There are a couple of good historical resources for searching out the thousands of minor mounds in Ohio. The Archaeological Atlas of Ohio has a county-by-county map that's impossible to parse for specific locations, but does show the overall spread and general vicinity, as well as wealth of now-forgotten mounds. The book, for instance, says that the kid's college town used to have 20 known mounds, and now there is definitely just one! A more useable resource is this ZeeMap of Native Sites of Ohio, which looks to have placed the sites from the archaeological atlas onto a Google Map. Whenever I've been able to match one of its mounds with the real mound, they've lined up perfectly, but there are sooooo many sites on ZeeMap that also look like absolutely nothing in real life. Is the site simply gone, or is the ZeeMap location off?

Earlier this year, I treated myself to the very sketchily titled Nephilim Chronicles: A Travel Guide to the Ancient Ruins in the Ohio Valley, because boycotting the economy doesn't count if it's an independent, self-published author. If you can overlook the author's premise that the mounds are the burial sites of angel-human hybrids, it's actually a fairly contemporary guidebook to many of the minor mounds noted in that archaeological atlas and on the ZeeMap. 
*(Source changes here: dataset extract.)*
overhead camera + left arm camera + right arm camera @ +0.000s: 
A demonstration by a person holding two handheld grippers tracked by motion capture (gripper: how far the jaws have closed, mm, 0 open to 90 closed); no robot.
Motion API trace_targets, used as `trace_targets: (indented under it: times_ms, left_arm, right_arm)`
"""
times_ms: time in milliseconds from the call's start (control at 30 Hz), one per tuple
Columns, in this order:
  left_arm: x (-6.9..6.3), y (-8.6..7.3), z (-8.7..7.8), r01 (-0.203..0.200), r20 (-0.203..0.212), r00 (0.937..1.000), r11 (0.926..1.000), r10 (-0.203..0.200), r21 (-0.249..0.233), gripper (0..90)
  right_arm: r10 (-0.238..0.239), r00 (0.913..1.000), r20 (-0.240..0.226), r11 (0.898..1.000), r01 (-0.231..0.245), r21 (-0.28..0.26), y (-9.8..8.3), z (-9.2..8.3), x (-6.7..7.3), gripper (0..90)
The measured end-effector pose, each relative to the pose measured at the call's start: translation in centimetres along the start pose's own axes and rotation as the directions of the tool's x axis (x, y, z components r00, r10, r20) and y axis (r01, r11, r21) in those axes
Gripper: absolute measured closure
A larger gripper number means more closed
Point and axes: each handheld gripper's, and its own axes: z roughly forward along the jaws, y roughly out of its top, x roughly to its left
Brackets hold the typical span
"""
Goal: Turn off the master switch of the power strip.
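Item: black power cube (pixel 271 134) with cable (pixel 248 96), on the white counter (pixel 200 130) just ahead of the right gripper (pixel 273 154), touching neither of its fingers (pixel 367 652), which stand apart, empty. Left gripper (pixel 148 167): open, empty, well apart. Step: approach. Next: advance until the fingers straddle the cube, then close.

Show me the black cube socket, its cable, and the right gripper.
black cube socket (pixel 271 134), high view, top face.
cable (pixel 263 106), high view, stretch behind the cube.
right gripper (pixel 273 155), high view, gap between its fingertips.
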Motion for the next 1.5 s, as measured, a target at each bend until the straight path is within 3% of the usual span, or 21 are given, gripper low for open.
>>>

And that's what I used to direct us here!


The mound is presented completely without context adjacent to a community sportsball field, but it's this one


Over 2,000 years old, and we can just drive up to it, walk around it, and then hop back in the car to head over to spend the evening at the biggest bookstore in Ohio.

Because boycotting the economy doesn't count if you buy it in an independent bookstore!